* _PROBLEM STATEMENT_:
Whenever the string "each" appears in a line of the listing below, that line counts. Say how many lines count, and give nothing else.

* _DATA_:
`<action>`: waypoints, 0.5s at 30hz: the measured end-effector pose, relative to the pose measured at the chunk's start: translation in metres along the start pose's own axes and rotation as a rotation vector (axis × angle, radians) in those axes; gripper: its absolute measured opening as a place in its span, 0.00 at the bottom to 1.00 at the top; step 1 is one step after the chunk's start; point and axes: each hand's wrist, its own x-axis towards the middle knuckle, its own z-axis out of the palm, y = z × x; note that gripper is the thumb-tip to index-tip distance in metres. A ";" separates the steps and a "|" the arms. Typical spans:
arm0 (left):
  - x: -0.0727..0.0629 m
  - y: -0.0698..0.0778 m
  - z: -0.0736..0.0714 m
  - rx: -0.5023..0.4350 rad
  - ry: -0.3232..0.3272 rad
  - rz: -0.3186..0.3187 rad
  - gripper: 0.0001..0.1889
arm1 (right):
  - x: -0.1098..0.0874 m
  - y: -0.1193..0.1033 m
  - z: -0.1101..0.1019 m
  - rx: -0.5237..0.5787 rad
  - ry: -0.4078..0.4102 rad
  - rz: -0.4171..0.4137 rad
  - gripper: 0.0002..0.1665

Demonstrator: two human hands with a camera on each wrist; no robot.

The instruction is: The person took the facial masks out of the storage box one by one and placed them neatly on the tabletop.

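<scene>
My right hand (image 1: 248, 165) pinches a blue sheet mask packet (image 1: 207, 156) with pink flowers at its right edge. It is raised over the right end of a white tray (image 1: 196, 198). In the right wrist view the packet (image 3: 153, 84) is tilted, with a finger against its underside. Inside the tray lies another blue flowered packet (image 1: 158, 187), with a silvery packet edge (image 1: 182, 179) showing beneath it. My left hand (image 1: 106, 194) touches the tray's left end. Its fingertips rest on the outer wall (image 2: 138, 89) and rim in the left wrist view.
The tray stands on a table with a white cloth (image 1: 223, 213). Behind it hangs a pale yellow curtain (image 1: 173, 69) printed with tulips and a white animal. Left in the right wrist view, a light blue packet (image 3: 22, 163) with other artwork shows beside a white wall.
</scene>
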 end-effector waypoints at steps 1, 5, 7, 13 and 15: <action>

* _ANSWER AREA_:
2